CNN confirms it: As far as the media is concerned, REPEAL!! is off the table
Yes, I suffered through most of the 4 hours-plus of both the "Kiddie Table" and the "Main Event" CNN debates tonight..and unless I missed something, everything I wrote about the first debate on FOX News last month was true of CNN this evening:
In short, from what I can gather, the Affordable Care Act …
… the law which has consumed 99 percent of the Republican Party’s attention for the past 6 years or so …
… the law which has survived over 50 repeal attempts …
… the law which recovered from an unprecedented epic technical meltdown …

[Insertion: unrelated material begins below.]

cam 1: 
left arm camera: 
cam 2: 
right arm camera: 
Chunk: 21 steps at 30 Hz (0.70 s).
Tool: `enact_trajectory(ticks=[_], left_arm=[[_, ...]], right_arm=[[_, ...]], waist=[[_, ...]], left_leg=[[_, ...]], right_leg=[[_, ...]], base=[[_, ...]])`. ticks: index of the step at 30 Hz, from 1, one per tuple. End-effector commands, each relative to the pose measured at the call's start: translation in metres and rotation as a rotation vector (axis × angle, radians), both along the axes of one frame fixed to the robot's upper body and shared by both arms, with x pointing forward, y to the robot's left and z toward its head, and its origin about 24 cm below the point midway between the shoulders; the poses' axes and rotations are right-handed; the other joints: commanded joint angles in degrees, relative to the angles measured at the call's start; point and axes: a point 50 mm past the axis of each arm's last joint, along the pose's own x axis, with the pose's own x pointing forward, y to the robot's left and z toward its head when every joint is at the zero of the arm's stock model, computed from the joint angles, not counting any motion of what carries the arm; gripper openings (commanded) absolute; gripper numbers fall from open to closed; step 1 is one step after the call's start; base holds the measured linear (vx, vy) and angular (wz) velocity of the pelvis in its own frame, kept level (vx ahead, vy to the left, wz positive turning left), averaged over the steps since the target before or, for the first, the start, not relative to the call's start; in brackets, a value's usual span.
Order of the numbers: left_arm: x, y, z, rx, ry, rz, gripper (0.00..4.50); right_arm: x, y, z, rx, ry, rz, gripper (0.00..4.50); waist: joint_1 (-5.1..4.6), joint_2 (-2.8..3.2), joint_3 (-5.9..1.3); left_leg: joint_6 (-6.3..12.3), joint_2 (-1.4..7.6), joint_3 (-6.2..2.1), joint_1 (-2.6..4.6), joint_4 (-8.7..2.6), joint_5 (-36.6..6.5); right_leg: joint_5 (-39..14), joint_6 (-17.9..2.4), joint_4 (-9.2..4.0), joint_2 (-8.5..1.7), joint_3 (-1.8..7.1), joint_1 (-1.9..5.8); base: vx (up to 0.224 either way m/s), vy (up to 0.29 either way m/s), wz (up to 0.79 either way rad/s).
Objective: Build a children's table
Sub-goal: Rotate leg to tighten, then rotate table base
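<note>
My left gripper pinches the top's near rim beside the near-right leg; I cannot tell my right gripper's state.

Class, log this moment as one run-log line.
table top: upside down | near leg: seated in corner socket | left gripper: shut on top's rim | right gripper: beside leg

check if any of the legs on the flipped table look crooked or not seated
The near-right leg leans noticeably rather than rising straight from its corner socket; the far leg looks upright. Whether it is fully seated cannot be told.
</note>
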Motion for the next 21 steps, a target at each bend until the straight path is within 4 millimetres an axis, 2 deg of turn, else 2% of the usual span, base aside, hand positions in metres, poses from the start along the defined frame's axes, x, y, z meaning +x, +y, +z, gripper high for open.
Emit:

… the law which survived a federal government shutdown designed specifically to destroy it …
… the law which survived hundreds of millions of dollars worth of Koch Brothers attack ads …
… the law which survived two major Supreme Court decisions …… proved to be worth perhaps three minutes of total airtime and discussion out of nearly four hours of Republican Party Presidential debate.
Because FOX News – FOX NEWS – had consciously decided that Obamacare is no longer a top issue to spend time screaming about.
I didn't catch all of the earlier debate, but here's the transcript. "Affordable Care Act" or "ACA" isn't mentioned at all. "Obamacare" is mentioned 14 times...but 5 of those were just examples in a question about Supreme Court appointments (was John Roberts a mistake, etc), while the other 9 were Bobby Jindal and Lindsey Graham arguing over the best way to repeal the law (via government shutdown vs. electing a Republican as President). There wasn't a single question about the law itself.
As for the Main Event debate, I missed some parts of that as well, but to the best of my knowledge, again, the ACA only came up in the context of Supreme Court nominations or as a part of a generic "checklist" of "stuff I'll do if elected President".
Again, out of 4 hours of questions, none of the CNN panelists asked a single question about the Affordable Care Act itself, and beyond boilerplate "I'll repeal it if elected" responses from a few candidates, it barely merited any time at all.
Hell, according to a friend of mine who watched all of it, even John Kasich's expansion of Medicaid in Ohio was a non-issue this time:
@charles_gaba No and he even mentioned it unproblematically.
— emptywheel (@emptywheel) September 17, 2015
UPDATE: OK, here's the transcript of the 2nd "Main Event" debate...and as you can see, I was correct: "Obamacare" mentioned 10 times, and once again, every instance was either a generic checklist or in response to the SCOTUS appointment question. Even Kasich's single mention of Medicaid was actually part of a response to a question about defunding Planned Parenthood.
Medicare was mentioned exactly once in the first debate (by Lindsey Graham, pointing out that we need (legal) immigrants to keep the worker-to-retiree ratio up), and not at all in the second one.